Concurrency models for Cloud applications

shashank Jain
7 min readAug 5, 2018

--

With the advent of cloud computing and the elasticity introduced, we see the demand of more scalable/concurrent applications growing. Majority of the times we find those applications are i/o intensive applications, meaning that they need to capture network packets and with some business logic applied transfer them to DB.

So if we tend to classify, the workload characteristic is majorly network oriented and involves network sockets. So then the question comes to mind as to what is the right concurrency model for such applications and why.

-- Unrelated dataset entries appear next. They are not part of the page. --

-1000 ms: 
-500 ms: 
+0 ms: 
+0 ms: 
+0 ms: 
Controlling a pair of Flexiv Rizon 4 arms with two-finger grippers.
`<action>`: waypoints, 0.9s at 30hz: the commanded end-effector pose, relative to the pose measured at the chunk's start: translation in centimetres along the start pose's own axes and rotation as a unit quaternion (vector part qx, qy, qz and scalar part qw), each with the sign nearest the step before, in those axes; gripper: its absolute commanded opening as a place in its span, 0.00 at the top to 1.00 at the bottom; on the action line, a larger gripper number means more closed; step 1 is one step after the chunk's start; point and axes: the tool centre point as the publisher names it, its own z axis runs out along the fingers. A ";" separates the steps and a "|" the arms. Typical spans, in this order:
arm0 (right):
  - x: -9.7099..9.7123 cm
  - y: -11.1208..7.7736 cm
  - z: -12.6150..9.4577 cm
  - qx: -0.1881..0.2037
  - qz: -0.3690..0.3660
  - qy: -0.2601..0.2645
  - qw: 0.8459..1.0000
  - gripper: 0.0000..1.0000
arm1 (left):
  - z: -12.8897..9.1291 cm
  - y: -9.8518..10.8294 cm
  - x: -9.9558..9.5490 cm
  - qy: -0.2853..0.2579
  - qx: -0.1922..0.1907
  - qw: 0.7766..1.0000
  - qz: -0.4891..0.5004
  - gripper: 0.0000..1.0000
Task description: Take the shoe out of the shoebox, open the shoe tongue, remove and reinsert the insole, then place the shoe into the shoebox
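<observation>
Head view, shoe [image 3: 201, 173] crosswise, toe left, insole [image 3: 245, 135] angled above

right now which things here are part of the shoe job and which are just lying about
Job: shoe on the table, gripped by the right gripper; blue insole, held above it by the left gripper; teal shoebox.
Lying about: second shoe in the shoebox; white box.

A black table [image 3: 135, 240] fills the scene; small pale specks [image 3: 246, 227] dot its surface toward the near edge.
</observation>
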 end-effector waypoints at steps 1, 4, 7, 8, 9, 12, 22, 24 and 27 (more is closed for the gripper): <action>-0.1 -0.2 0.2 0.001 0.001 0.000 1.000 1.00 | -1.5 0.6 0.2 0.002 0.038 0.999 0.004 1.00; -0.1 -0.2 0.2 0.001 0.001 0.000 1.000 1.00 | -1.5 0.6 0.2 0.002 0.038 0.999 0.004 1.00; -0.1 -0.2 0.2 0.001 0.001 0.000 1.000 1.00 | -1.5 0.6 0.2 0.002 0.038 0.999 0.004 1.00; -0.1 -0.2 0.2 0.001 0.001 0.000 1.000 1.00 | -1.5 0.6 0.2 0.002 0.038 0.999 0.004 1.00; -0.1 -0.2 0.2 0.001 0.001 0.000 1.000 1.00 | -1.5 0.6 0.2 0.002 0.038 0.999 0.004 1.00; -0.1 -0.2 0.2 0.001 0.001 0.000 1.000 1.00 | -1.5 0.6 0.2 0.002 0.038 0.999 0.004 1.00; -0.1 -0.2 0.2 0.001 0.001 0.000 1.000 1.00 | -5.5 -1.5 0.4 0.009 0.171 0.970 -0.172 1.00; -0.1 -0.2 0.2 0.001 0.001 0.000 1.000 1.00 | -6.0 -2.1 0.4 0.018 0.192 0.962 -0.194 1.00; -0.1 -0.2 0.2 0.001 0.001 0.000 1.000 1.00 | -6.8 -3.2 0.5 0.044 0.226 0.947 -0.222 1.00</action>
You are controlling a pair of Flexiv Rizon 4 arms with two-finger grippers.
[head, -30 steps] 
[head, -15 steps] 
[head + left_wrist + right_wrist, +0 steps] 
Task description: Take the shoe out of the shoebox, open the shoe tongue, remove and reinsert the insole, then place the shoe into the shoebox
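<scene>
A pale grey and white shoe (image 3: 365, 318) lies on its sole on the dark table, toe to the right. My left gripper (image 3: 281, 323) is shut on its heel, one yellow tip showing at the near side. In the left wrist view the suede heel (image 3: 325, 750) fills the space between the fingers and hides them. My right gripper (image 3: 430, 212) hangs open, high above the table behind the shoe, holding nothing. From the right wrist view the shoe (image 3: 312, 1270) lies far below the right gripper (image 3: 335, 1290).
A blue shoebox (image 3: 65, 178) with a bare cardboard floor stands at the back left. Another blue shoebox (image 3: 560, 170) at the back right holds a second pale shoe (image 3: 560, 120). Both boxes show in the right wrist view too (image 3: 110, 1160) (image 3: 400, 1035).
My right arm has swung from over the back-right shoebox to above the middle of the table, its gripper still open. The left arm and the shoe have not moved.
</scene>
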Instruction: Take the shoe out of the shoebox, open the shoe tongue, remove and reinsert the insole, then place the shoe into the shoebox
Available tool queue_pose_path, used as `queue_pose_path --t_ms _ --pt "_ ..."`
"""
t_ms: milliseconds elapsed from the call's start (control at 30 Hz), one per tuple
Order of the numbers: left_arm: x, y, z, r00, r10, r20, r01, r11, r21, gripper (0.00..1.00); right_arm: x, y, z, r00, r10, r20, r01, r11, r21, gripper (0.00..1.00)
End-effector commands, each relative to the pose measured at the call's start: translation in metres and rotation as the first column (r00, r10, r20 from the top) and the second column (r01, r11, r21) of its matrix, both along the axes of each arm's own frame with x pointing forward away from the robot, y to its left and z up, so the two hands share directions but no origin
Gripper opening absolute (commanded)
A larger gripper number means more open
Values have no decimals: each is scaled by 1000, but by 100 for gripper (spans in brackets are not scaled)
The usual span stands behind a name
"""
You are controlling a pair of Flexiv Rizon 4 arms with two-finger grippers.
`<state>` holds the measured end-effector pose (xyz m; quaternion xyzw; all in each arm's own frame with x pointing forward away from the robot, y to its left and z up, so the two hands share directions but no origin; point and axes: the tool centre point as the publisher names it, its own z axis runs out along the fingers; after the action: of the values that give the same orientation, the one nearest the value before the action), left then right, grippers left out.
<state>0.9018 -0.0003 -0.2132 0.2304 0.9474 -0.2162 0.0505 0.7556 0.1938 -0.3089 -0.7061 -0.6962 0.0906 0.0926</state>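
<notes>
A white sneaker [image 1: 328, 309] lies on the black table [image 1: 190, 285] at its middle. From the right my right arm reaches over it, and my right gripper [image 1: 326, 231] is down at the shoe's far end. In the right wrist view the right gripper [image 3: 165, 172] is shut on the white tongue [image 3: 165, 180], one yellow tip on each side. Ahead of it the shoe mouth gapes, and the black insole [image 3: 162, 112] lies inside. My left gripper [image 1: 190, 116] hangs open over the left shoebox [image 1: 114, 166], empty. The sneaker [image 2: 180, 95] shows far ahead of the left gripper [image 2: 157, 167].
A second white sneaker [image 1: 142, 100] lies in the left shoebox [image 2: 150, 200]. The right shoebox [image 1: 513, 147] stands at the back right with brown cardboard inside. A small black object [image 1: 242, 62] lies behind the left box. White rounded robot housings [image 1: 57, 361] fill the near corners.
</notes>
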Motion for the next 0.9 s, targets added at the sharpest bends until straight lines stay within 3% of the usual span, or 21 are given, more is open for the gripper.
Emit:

The concepts we discuss today are agnostic of the cloud platforms you run them on (CloudFoundy,K8s,Mesos etc)

We see atleast 3 models of concurrency prevalent

1. Thread per connection — This is the model mostly used by Java, where each connection is modelled as a Thread on the operating system. With 1:1 mapping this hits the scaling limits soon as number of connections are then bound to the OS resources like memory (thread resources like stack etc).

2. Event loop — This model advocated by Nodejs where one Thread runs in an event loop and listens on events on the different sockets (each socket being a File descriptor). Events vary from connection events to data events on specific sockets. Nodejs uses libuv behind the scene which is based on the epoll mechanism in Linux Kernel

3. Userspace Threads — This model is what golang uses and has threads in userspace called goroutines. Then they have a scheduler in userspace which maps m such userspace threads to n OS threads(processes).

So if we see above the approaches 2 and 3 of handling concurrency are better placed as they allow less threads to do more work by multiplexing a huge number of connections over less number of threads.

So the question is that how do they achieve this? This is primarily the intent of this blog, as to cover the under the hoods of such a concurrency model and try to understand what makes an event loop scalable.
To understand that one has to understand the underlying mechanism of eventloop and which is basically the epoll mechanism in linux. One also has to understand the nuances of what is blocking and what is non blocking i/o.

So lets start with blocking and non-blocking I/O. Everything in Linux can be treated as a file. So a socket, IPC Primitives like Pipes,Queues, Devices can all be treated as files. Whenever a file is opened, the kernel returns back a handle to userspace in form of a file descriptor. So a process having a socket means it has a file descriptor handle, over which it interacts with the socket.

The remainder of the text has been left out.